Pres Washington at the podium
President Washington welcomed families to the 2023 Winter Commencement. Photo by Ron Aira/Office of University Branding

This year’s graduates come from 78 countries and 41 states. Living and learning in a Mason environment steeped in diversity of origin, identity, circumstance, and thought has prepared the graduates to lead a country growing more diverse, President Gregory Washington said.

He urged graduates to seek mutual understanding and respect so “disagreement does not collapse into incivility.”

“True leadership demands the brightest minds, not just the loudest voices, to carry the day,” Washington said. “And that burden of leadership demands that you be informed, not just impassioned.”

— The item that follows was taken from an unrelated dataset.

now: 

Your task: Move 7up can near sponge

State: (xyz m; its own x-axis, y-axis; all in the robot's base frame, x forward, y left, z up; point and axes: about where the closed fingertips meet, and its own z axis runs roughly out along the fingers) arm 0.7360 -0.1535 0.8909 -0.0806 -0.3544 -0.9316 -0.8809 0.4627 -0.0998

What Interim Provost and Executive Vice President Ken Walsh referred to as a “joyous sea of green” at EagleBank Arena became a rising tide when Washington asked first-generation graduates to stand, always a highlight of the ceremony. About 1 in 4 of the graduates were in the first generation of their family to earn a four-year degree.

Misener at commencement
Mason alum Paul Misener addressed the graduating class. Photo by Ron Aira/Office of University Branding

Commencement speaker Paul Misener, JD ’93, a former global vice president at Amazon, encouraged the graduates to be primed and persistent to capitalize on life and career opportunities and to help mitigate inevitable setbacks. He cited examples from science and history to illustrate the role that randomness and luck can play in achieving success.

“I urge you, join me, and not stop preparing [after] this ceremony,” said Misener, who serves on the President’s Innovation Advisory Council at Mason. “Keep going for your entire life. Continue to prepare. I am far more prepared to deal with the good luck and the bad luck in my life 30 years after I graduated.” See his speech and the ceremony on Mason’s YouTube channel.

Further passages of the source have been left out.